Among my heroes are three: E.M. Forster, Thomas Merton, and Mother Angelica. I want to write like E.M. Forster, think like Thomas Merton, and build like Mother Angelica.
As some of you may know, Mother Angelica passed away Easter Sunday. If you’re not familiar with who she is, just do a search on her name.
I remember in the 90’s finding her program and watching it often. Now, this was at the same time I was finding my own spiritual path, and making strides to become a monk. And even now I watch her shows again on youtube often. (Click here to see one of her shows).
Do I sadden on the passing of Mother Angelica? No. I thought she was a remarkable woman. I adored hearing her, watching her. She brought me a great sense of relief when my soul was confused. She was charismatic and fun. She was maternal and kind, but feisty and chiding. The dear woman had a long life of purpose.
You can learn a lot from a nun.
She made many a discussion on purpose.

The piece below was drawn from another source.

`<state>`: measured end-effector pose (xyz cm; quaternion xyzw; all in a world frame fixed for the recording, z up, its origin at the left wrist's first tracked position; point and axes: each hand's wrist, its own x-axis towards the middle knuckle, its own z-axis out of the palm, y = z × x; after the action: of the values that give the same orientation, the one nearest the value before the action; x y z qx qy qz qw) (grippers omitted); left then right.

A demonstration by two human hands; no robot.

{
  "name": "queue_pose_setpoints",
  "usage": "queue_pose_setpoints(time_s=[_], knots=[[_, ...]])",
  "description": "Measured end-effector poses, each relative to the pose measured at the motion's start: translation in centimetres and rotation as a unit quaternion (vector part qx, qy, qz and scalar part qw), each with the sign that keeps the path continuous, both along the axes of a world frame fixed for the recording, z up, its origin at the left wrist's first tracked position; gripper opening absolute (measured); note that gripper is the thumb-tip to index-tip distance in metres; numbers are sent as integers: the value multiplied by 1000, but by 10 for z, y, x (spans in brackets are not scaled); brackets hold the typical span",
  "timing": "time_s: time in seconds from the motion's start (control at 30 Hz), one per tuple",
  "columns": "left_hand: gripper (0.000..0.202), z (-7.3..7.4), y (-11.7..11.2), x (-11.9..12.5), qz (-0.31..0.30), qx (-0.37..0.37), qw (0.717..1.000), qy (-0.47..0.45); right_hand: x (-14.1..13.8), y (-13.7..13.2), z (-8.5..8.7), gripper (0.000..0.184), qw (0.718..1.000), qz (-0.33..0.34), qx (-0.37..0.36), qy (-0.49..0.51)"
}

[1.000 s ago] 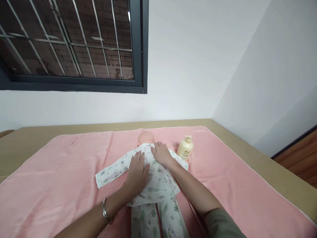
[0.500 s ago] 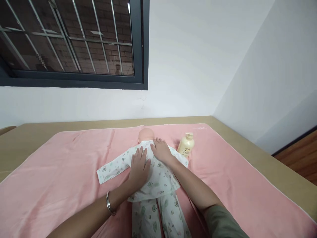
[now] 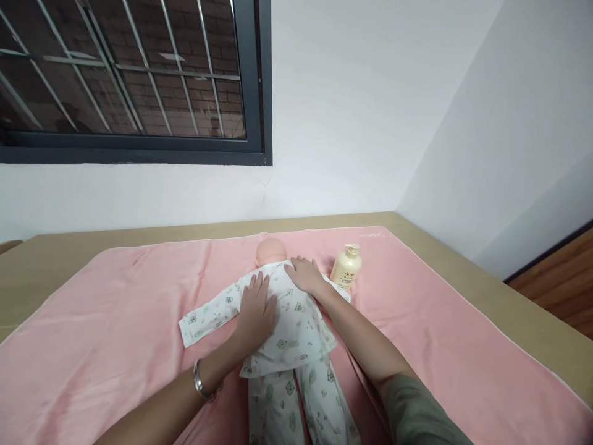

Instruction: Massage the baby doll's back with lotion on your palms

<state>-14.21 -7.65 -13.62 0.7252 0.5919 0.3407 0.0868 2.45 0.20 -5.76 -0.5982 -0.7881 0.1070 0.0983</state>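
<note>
A baby doll lies stretched out on a pink blanket (image 3: 134, 303), its bald head (image 3: 271, 251) at the far end. It wears a white printed top (image 3: 294, 346) and matching trousers (image 3: 275, 402). My left hand (image 3: 256, 311) rests flat on the left part of the top, fingers extended, a silver bangle on the wrist. Higher up, my right hand (image 3: 306, 276) lies on the right shoulder area with its fingers stretched out. Beyond that hand, a cream pump bottle (image 3: 346, 266) stands by the doll's right-hand sleeve, which my forearm partly covers.
The blanket covers much of a light wooden tabletop (image 3: 440, 256), whose border shows around it. A white wall (image 3: 333, 123) and a dark-framed barred window (image 3: 257, 86) rise behind. Brown wood panelling (image 3: 556, 272) is at the far right.
My hands have spread slightly apart on the doll's top, the left one moving a little left and the right one outward. The whole view has shifted slightly; the bottle and doll stay in place.
</note>
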Motion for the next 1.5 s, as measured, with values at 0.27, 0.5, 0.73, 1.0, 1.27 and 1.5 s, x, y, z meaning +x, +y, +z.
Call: queue_pose_setpoints(time_s=[0.27,0.5,0.73,1.0,1.27,1.5], knots=[[44,34,36,-1,-5,12,999,-38,-18,-44,1,52,989,122,79,-22],[43,20,46,7,35,43,998,-28,-21,-29,-7,54,996,67,61,16],[46,17,48,0,33,41,998,-24,-34,-53,-18,53,989,92,114,-20],[51,18,4,19,14,38,998,43,-21,-12,-4,49,997,52,43,22],[50,20,28,-1,-7,32,999,6,-36,-41,-16,51,994,70,85,-27],[54,19,13,5,0,47,997,60,-19,-19,0,48,999,24,26,2]])
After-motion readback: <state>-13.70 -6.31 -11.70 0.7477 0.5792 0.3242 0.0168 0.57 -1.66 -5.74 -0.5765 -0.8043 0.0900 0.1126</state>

Her’s? To build a monastery in the Southern United States (no, not a grammatical error. I’m a Southern boy, I have to capitalize Southern). Her entire purpose was just to simply erect a place of monastic refuge and prayer in the middle of nowhere. And it grew to so much larger than that. It became a television station, a network (EWTN), a go-to for Catholics. And all because she set her purpose on doing something of benefit. For the homebound, let them find a way to have Mass, and never be disconnected from the Church.
I live a life a bit separate from my contemporaries. I understand that. I don’t go out in public often, and when I do, it’s quite early in the morning. But, in passing people I see far too many eyes glazed with self driven moments, self obsessed reactions to simple things. Anger has begun to erupt quickly in people.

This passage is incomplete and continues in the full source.